Thinking long-term is difficult for many people when it comes to estate planning, especially because of all of the uncertainties that the future presents. However, it is important for the very wealthy to think about future generations if they want to truly create a lasting legacy.
According to a recent article by the Wall Street Journal on the topic, this is an issue that people experience when they are in the first generation of their families to have wealth. The article said that there are a few factors that can make planning for the distant future more accessible for these individuals, including:
Taking time to adjust
It can be very overwhelming for people who recently came into wealth to think about planning for decades or even centuries from now, so it is often helpful to first adjust to managing their own wealth, then thinking about their immediate errors, and then eventually planning for future generations.
Building in flexibility
The WSJ article said that estate planning lawyers and other professionals are increasingly turning to flexible solutions to ensure that a multigenerational trust can withstand the test of time. For example, this may include using trust protectors to modify an otherwise irrevocable dynasty trust.

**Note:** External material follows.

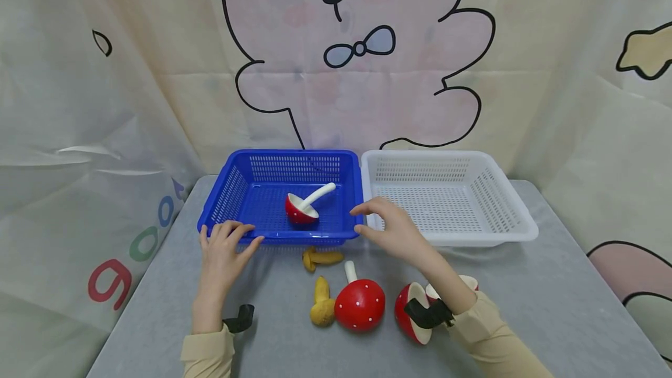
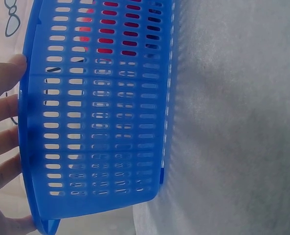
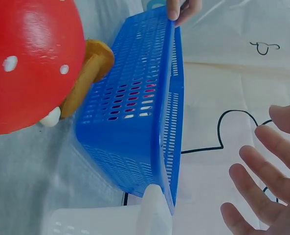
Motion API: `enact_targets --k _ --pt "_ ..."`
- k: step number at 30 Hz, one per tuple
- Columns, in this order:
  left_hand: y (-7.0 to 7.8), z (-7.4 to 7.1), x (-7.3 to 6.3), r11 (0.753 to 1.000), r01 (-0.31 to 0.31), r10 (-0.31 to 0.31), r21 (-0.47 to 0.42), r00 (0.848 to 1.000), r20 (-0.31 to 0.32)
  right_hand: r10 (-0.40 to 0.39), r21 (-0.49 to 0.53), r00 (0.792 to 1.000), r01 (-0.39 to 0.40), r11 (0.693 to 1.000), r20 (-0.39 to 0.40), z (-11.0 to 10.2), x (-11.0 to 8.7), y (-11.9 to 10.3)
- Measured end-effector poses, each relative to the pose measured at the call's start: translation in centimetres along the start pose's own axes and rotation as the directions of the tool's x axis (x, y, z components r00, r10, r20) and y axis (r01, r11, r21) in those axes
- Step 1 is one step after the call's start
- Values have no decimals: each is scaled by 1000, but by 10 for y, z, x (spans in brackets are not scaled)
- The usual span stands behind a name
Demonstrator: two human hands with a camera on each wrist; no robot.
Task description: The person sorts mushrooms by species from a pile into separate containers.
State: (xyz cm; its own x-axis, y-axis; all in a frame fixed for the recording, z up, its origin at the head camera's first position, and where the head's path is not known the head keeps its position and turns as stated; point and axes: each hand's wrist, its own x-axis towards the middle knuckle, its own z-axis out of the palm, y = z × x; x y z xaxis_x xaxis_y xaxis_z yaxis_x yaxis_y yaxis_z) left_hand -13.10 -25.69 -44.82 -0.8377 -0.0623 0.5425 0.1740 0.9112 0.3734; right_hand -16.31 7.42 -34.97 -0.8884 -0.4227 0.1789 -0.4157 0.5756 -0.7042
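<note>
My left hand (image 1: 223, 258) grips the rim of the blue basket (image 1: 304, 237) at its near left corner, fingers over the rim and thumb along the front. In the left wrist view, the fingertips of that hand meet the basket's rim (image 2: 26, 132). Inside the basket lies a red toy mushroom (image 1: 300, 210), tipped over with its white stem pointing up and right. My right hand (image 1: 396, 229) hovers by the basket's right end, its fingers spread and holding nothing. The right wrist view shows that hand (image 3: 267, 181) apart from the blue rim.
A white basket (image 1: 504, 241) stands right beside the blue one. In front lie two yellow toy mushrooms (image 1: 322, 258), a white-dotted red mushroom (image 1: 360, 305) and another red mushroom (image 1: 403, 314), partly behind the right wrist strap. A further red-and-white piece (image 1: 469, 282) is mostly hidden by the right forearm.
</note>
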Motion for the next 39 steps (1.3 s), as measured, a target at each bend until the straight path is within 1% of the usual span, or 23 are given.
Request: enact_targets --k 9,12,17,20,24,30,36,39 --pt "3 -3 1 1000 14 -14 -5 1000 14 -36 -73 999 38 997 25 9 -21 5" --pt "4 -4 1 1000 19 -18 -8 1000 14 -26 -79 999 28 996 29 13 -26 9" --pt "3 -5 1 1000 11 -11 -2 1000 11 19 -86 999 -15 996 45 19 -36 17" --pt "2 -4 0 1000 8 -8 -2 1000 4 23 -99 998 -18 995 52 24 -43 19" --pt "2 -5 0 1000 11 -11 -2 1000 1 10 -133 999 -4 991 46 31 -50 20" --pt "1 -4 1 1000 12 -12 0 1000 4 -33 -182 999 33 983 3 39 -59 21" --pt "1 -3 1 1000 12 -12 6 1000 11 -70 -203 997 76 976 37 46 -67 26" --pt "2 -2 2 1000 15 -15 12 1000 16 -114 -238 993 120 964 40 51 -71 30"
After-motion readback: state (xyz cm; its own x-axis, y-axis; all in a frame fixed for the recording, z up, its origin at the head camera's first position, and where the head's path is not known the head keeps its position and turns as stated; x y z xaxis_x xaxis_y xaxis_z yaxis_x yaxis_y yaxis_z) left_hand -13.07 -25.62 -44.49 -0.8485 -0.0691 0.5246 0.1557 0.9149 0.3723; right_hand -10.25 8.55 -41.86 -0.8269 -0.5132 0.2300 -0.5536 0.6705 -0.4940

Another estate planning tool that is being used to add flexibility to trusts is known as decanting. This involves moving assets from an old trust to a new trust that has different restrictions on who can be the trustee and how the distributions can take place.
Finally, the WSJ article said that some people are choosing to forgo trusts altogether in exchange for a family limited partnership or family limited liability company, which allow changes in investments and distributions to be made easily.
Working with a professional
People who want their wealth to carry on for generations must create an estate plan making that possible. Of course, the best way to plan for the distant future is by working with an experienced state planning lawyer who can make sure all potential issues and options are addressed.